İçeriğe geçmek için "Enter"a basın

‘Kâğıt üzerinde vatandaş’ ve vakıfları…  Ayhan Aktar

İLGİNÇ ZAMANLAR 
14.06.2010 

Ayhan Aktar 

‘Kâğıt üzerinde vatandaş’ ve vakıfları…

Türkiye’deki gayrımüslimler, bence “kâğıt üzerinde vatandaş” sayılırlar. Toplam nüfusları 100 bin kişinin altında olan bu insan grubu nüfus kâğıdı, pasaport ve ehliyet sahibi olabilirler. Vergi verip, askerlik de yaparlar ama bir türlü “tam anlamıyla” vatandaş olamazlar. Bir Ermeni genci, AB Genel Sekreterliği’ne memur olarak atanırsa gazetelerde haber olur. Milli Eğitim Bakanı Nimet Çubukçu’nun Ermeni ve Rum liselerinde diploma törenlerine katılması birinci sayfadan verilir.

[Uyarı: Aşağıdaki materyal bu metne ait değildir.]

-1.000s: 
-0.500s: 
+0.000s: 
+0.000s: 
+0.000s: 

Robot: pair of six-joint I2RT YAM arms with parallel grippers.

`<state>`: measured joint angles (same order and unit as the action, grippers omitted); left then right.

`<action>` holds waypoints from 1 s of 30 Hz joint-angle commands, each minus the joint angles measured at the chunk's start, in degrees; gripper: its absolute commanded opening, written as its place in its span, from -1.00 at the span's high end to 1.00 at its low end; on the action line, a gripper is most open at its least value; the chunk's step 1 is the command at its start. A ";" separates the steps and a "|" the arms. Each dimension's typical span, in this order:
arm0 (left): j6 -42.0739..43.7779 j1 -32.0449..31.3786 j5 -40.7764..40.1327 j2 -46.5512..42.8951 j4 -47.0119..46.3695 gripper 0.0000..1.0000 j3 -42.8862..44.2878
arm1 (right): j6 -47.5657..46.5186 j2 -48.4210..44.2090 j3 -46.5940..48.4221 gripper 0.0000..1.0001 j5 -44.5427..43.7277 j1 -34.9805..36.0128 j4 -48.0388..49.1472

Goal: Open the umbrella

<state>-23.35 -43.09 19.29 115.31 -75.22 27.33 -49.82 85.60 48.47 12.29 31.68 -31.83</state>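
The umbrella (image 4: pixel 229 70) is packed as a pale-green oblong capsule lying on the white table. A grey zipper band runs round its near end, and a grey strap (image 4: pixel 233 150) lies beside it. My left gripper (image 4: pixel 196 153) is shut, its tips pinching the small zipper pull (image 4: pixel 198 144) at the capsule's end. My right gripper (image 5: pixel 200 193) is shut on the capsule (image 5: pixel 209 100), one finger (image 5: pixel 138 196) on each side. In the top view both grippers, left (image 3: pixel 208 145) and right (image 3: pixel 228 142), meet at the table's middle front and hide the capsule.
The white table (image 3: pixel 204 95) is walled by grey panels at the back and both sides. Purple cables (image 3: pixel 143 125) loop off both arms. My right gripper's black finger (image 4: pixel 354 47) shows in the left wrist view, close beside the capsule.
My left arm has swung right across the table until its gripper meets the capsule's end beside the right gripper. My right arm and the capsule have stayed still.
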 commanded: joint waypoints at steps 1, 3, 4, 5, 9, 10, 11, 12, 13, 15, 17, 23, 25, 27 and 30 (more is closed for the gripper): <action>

Yakında Anayasa Mahkemesi gayrımüslim cemaat vakıflarını ilgilendiren bir konuda karar verecek. AKP hükümeti 20 Şubat 2008 tarihinde, yeni Vakıflar Kanunu çıkarmıştı. CHP, bu kanunun bazı maddelerinin iptali amacıyla Anayasa Mahkemesi’ne dava açmıştı. CHP’nin iptal dilekçesini geçen gün okudum. Ne yalan söyleyeyim, bu metni okurken onlar adına utandım!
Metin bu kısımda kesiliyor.